Moritz Systems have started a new contract with the FreeBSD Foundation
to continue our work on modernizing
the LLDB debugger’s support for FreeBSD. Throughout the previous contract we have
introduced a FreeBSD Remote Process Plugin utilizing the mode modern
client-server layout of LLDB.
We have managed to achieve the feature parity with the original FreeBSD
plugin on the x86 architecture. However, as of today other
architectures still use the original. During the next two months,
we are going to work on bringing the remaining previously supported
architectures to the new layout, with special focus on providing first
class support for ARM64 (also known as AArch64) architecture. Afterwards, we are going to
continue improving FreeBSD support in LLDB.
The complete Project Schedule is divided into four milestones, each
taking approximately one month:
- M1 Switch all the non-x86 CPUs to the LLDB FreeBSD
- M2 Iteration over regression tests on ARM64 and fixing known bugs,
marking the non-trivial ones for future work. Remove the old
- M3 Implement follow-fork and follow-vfork operations on par with
the GNU GDB support. Cover the functionality with LLDB regression
- M4 Implement SaveCore functionality for FreeBSD and enhance
the regression testing of core files in LLDB. Update the FreeBSD
Cross-compiling LLDB to other FreeBSD architectures
A short introduction to cross-compilation
Cross-compilation is a technique permitting to use a compiler running
on one platform to create executables for another platform. It can
be used to build software for another CPU architecture (e.g. ARM64
executables on an x86 system) or e.g. for another operating system
(e.g.
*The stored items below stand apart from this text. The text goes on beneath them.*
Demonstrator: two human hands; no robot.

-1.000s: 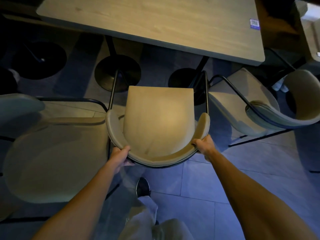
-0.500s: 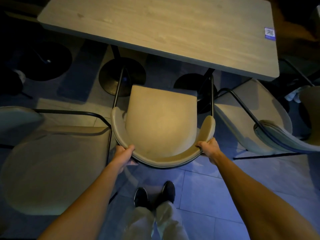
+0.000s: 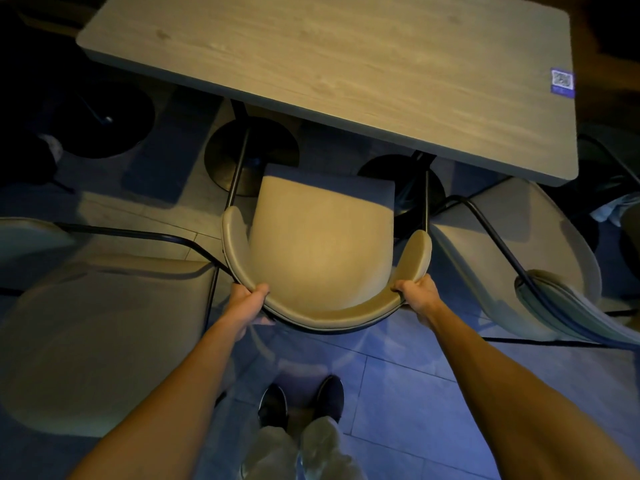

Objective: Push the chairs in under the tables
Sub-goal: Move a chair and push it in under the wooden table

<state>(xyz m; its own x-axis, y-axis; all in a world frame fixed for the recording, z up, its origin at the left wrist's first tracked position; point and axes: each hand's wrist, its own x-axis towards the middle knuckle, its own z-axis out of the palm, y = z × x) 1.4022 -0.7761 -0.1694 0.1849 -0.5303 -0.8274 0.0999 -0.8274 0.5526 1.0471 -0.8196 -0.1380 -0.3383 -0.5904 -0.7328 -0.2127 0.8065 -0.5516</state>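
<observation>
Overhead, from the head view, a pale wood-grain table [image 3: 346, 60] with a small blue sticker [image 3: 562, 83] at its far right corner stands on dark round bases [image 3: 251, 155] over a dim grey tiled floor [image 3: 398, 386]. Just short of its near edge sits the tan chair [image 3: 322, 251], its seat not yet under the top. The left hand [image 3: 247, 301] and right hand [image 3: 415, 295] each clasp the curved backrest. Similar chairs flank it, left [image 3: 90, 334] and right [image 3: 512, 258]. No containers show.
</observation>
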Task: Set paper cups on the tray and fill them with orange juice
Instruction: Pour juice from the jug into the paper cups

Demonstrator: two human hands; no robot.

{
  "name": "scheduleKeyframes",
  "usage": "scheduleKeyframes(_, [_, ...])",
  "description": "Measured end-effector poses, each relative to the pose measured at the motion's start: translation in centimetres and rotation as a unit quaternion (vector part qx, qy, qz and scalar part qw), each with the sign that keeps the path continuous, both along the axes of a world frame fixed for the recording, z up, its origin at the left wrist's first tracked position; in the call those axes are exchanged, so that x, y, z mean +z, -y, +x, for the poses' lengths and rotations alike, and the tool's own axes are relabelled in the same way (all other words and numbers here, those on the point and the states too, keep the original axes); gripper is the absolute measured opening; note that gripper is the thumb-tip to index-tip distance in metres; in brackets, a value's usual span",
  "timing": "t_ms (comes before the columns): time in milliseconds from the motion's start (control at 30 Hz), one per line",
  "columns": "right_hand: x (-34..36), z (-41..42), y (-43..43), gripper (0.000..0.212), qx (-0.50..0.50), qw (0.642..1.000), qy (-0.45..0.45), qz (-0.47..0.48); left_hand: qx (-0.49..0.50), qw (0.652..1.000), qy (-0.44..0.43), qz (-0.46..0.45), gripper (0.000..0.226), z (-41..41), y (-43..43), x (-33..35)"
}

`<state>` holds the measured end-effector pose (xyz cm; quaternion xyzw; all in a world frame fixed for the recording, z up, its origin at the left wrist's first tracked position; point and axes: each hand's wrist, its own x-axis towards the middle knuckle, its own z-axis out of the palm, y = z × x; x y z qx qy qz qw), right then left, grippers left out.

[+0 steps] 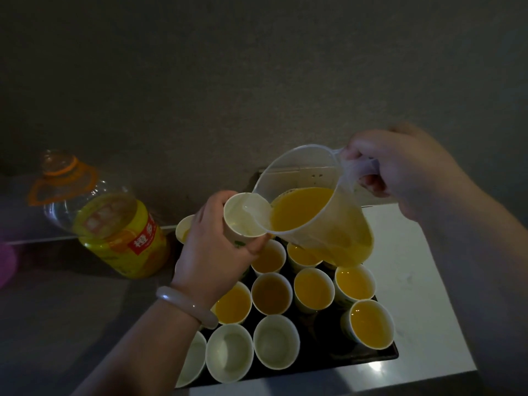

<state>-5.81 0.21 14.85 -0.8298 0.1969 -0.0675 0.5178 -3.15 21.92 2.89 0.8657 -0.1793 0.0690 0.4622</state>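
Observation:
My left hand (213,252) grips an empty white paper cup (243,214), lifted above the black tray (368,357). My right hand (400,170) holds the handle of a clear plastic pitcher (314,212) of orange juice, tilted so its spout sits over the held cup's rim. No juice shows inside that cup. On the tray stand several cups filled with juice (313,288) and three empty cups (276,341) along the near edge.
A large clear juice bottle (114,224) with a yellow label and orange handle stands left of the tray, partly full. The tray rests on a white counter (423,281). A purple object (7,265) shows at the far left edge. A dark wall rises behind.

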Motion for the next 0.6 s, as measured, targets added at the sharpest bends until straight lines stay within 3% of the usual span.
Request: scheduleKeyframes(600, [1.7,0.5,-1.2,0.034,0.04,0.992,-0.026,-0.115,0.001,1.0,-0.006,0.002,0.063,-0.2,-0.3,-0.3])
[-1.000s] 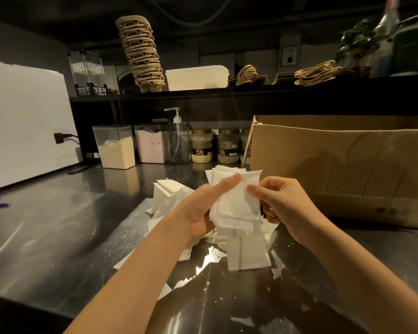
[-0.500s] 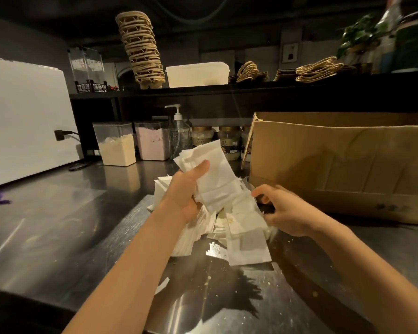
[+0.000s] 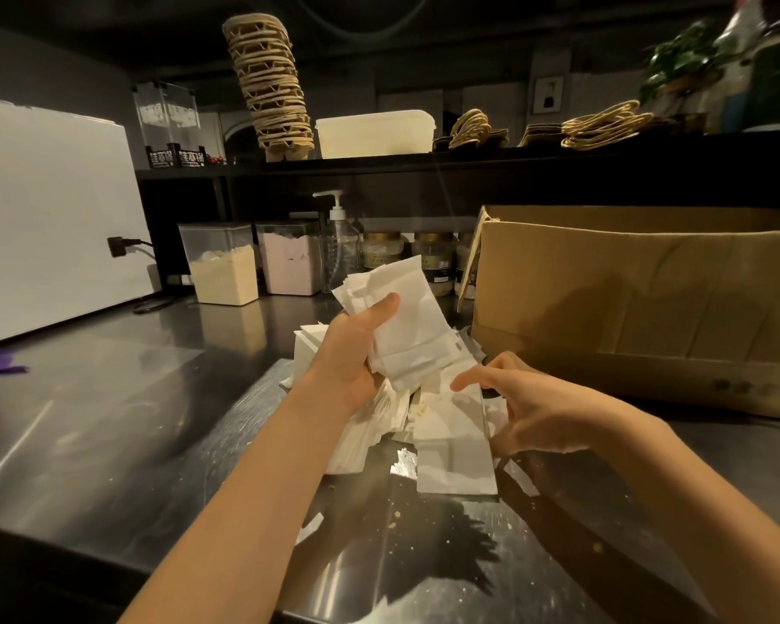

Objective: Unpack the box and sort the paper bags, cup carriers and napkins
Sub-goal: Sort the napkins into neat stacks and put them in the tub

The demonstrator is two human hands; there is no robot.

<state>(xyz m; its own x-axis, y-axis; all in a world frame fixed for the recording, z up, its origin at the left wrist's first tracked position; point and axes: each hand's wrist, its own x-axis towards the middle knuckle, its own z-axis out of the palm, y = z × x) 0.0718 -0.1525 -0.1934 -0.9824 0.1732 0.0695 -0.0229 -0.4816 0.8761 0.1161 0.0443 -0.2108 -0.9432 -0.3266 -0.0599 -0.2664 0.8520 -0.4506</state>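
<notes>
Right: brushed steel counter (image 3: 109,421) carries the big brown cardboard box (image 3: 627,308) on my right, with the loose pile of white folded paper napkins (image 3: 451,443) just beside it, in front of me. Left hand (image 3: 352,358) grips a thick fanned bundle of napkins (image 3: 406,326) raised over the pile, thumb across its face; right hand (image 3: 532,407) is relaxed, fingers spread on the pile, holding nothing I can see. Light, soft, slippery sheets that splay and crease, so I'd pinch across the stack's middle, not a corner.
</notes>
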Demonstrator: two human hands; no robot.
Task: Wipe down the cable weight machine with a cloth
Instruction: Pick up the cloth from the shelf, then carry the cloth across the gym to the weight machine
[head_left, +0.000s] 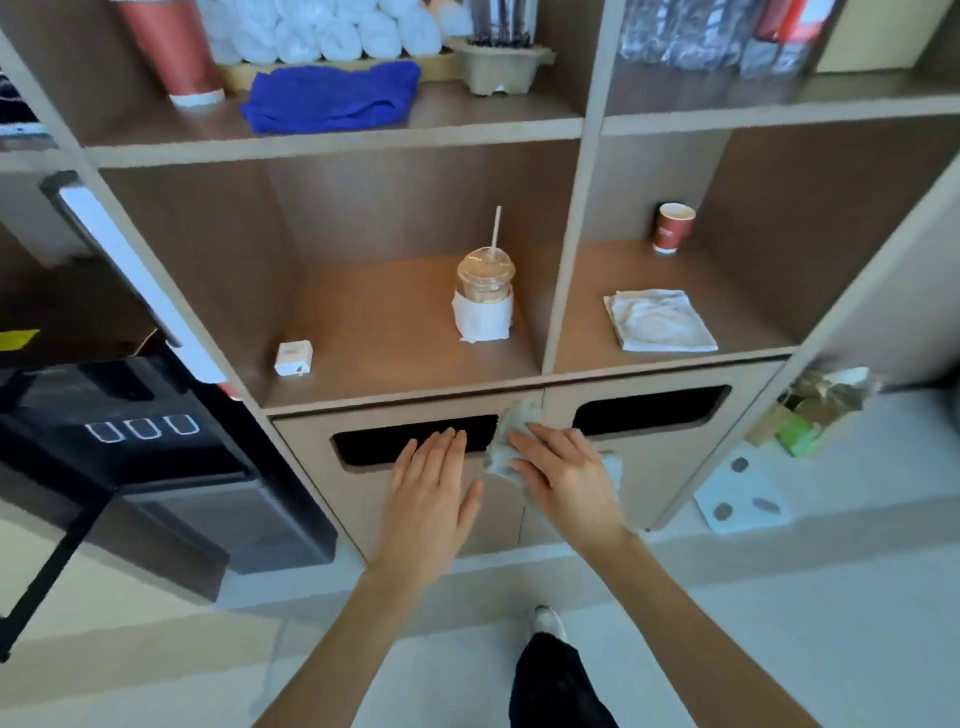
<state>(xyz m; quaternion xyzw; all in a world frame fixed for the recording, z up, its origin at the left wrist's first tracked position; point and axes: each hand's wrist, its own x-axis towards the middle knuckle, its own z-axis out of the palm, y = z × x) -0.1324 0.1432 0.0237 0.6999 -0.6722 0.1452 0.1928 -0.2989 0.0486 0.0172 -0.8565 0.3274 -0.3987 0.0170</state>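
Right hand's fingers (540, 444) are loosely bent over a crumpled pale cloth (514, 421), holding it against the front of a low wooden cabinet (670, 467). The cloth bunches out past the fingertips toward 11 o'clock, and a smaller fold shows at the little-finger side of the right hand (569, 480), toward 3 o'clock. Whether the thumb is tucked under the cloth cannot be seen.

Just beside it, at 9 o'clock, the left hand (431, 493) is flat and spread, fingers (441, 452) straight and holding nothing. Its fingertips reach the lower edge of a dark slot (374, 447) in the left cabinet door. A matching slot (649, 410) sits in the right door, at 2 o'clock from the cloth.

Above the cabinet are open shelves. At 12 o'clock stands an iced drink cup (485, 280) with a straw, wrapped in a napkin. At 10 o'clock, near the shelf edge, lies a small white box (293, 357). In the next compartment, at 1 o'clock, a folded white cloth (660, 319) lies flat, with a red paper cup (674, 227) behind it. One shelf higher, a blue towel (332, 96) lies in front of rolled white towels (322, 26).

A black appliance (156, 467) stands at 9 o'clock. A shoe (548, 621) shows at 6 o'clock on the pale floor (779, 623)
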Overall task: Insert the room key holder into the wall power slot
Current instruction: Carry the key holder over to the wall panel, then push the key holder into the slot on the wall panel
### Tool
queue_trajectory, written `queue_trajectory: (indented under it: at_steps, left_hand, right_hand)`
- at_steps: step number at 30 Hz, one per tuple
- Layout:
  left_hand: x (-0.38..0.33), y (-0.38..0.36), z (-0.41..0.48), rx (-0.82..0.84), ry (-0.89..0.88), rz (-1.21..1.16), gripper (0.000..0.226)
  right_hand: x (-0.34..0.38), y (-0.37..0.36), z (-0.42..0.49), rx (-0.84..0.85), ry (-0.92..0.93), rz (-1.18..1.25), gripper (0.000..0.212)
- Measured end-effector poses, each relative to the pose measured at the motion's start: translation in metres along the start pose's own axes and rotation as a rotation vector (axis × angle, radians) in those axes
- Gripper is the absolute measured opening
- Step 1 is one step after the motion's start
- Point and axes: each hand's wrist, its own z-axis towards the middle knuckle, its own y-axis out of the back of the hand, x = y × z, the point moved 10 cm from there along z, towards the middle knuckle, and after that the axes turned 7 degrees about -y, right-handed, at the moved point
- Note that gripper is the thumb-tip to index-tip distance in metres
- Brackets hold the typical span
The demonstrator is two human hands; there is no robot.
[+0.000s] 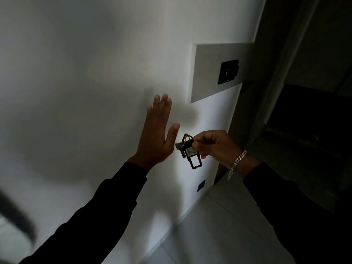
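My right hand [215, 145] pinches a black room key holder [192, 155] with a white number tag, a metal ring and a key hanging from it. The holder dangles in front of the white wall, well below the black wall power slot [228, 71], which sits on a grey panel [209, 73] up and to the right. My left hand [158, 134] is raised flat, fingers together and thumb out, palm facing the wall just left of the key holder. It holds nothing.
A dark doorway [304, 111] opens to the right of the wall's edge. A small blue plate [201, 185] sits low on the wall. Pale floor tiles [219, 235] lie below. A blurred dark shape [17, 218] crosses the lower left.
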Motion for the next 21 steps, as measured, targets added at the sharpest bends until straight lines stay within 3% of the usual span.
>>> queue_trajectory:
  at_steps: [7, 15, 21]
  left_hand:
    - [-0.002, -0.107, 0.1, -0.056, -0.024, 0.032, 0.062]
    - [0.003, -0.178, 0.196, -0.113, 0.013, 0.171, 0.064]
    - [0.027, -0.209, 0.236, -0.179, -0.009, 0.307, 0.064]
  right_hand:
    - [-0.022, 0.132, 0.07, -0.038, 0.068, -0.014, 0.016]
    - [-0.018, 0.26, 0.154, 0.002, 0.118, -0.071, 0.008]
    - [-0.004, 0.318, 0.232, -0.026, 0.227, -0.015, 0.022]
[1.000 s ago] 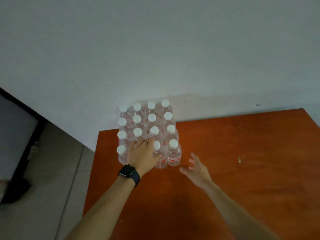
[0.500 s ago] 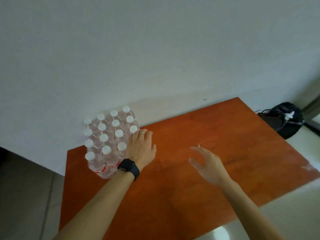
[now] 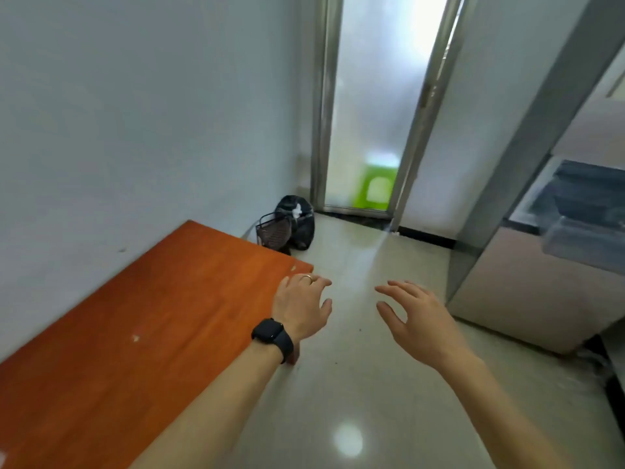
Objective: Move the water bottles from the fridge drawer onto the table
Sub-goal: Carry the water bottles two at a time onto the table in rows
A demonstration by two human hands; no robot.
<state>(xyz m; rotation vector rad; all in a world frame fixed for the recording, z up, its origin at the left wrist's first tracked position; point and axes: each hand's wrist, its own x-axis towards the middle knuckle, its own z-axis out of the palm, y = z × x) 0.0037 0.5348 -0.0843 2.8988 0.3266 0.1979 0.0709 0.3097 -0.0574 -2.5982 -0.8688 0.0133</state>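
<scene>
Water bottles are not in view now. Both the left hand point(image 3: 301, 308) and right hand point(image 3: 417, 321) are open and empty, near the fridge drawer point(image 3: 581, 228).

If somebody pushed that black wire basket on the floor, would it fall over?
Probably it would slide or tip easily: the wire basket looks like thin open mesh, so likely light. The floor is glossy, so likely slippery. The black bag close beside it might steady it.

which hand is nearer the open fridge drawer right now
Right. The right hand hangs over the floor, toward the fridge drawer at the right. The left hand is farther off, at the edge of the table.
</scene>
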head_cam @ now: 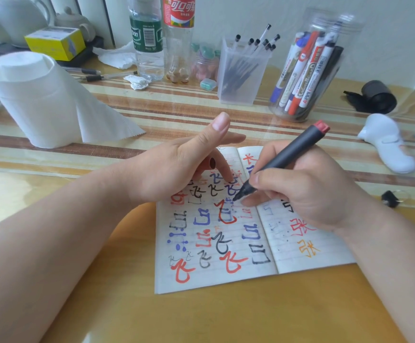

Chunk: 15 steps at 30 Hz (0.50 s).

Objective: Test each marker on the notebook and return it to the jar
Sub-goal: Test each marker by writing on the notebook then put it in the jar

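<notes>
markers (302, 70) inside clear jar (347, 30)

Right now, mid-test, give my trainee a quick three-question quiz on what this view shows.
1. True or false: the black marker in the right hand is capped.
2. The left hand, over the notebook, holds: A) a red cap B) a bottle C) nothing.
3. Fill in: the spare markers stand in the clear ___.

Key: 1 false, its tip is bare; 2 A; 3 jar.
</notes>
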Available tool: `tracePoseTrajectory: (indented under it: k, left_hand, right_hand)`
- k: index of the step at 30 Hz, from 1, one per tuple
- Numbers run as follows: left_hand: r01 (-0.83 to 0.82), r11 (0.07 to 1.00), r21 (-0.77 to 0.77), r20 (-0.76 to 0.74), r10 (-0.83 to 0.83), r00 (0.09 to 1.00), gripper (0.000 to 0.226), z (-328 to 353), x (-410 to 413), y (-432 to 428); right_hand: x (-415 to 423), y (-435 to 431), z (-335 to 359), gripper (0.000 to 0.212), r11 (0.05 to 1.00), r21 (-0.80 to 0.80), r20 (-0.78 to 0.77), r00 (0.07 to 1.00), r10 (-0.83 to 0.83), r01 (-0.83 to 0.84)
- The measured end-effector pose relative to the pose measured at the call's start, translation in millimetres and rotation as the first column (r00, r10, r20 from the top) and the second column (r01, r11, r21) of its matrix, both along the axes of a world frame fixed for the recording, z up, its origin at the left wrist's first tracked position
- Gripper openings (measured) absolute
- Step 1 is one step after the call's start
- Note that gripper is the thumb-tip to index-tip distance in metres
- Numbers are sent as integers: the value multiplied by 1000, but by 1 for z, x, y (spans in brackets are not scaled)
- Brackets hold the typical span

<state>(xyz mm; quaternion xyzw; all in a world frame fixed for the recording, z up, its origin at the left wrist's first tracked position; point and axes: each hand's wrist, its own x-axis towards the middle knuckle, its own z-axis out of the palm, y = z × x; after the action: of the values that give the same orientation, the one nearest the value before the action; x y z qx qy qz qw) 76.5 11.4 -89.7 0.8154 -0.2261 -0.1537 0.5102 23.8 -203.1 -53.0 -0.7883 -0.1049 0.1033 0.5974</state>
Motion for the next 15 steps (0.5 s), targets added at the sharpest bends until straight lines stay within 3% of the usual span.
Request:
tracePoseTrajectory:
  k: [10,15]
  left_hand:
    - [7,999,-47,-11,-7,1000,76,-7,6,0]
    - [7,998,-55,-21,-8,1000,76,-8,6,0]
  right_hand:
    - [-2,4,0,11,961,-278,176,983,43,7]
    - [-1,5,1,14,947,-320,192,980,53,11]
FreeBSD packages from Linux), or both.
The most common use case for cross-compilation is to use a single
development environment to produce executables for multiple target
platforms. What’s really important for our case, it permits building
software much faster than when running a native compiler via an emulator
or on hardware that is much less performant than modern x86 PCs
(e.g. commonly available ARM boards).
An important limitation of cross-compilation is that the resulting
executables cannot be executed on the platform running the compiler.
This means that the tools needed at build-time need to be built
separately – depending on the build system, this either needs to
be done manually or is done automatically as part of cross compilation.
This also means that the build scripts cannot perform tests that
require running the test program.
There are two main prerequisites to cross-compilation:
A cross-toolchain, i.e. the compiler and link editor capable
of producing executables for the target platform.
A sysroot, i.e. the system libraries and dependencies compiled
for the target platform.
Preparing the cross-compiler and sysroot
Ordinarily in order to obtain a cross-toolchain, you need to build
the compiler for a specific target. However, the Clang compiler
that is used by default on FreeBSD has integrated cross-compilation
support. Rather than rebuilding the whole compiler for each target,
it is sufficient to ensure that appropriate target support is enabled
at build time. Therefore, the standard Clang builds on FreeBSD are
sufficient to cross-build for ARM and ARM64.
Cross-compiling a FreeBSD sysroot is very similar to building it
natively. The only difference is the necessity of passing
TARGET_ARCH variable specifying the target architecture.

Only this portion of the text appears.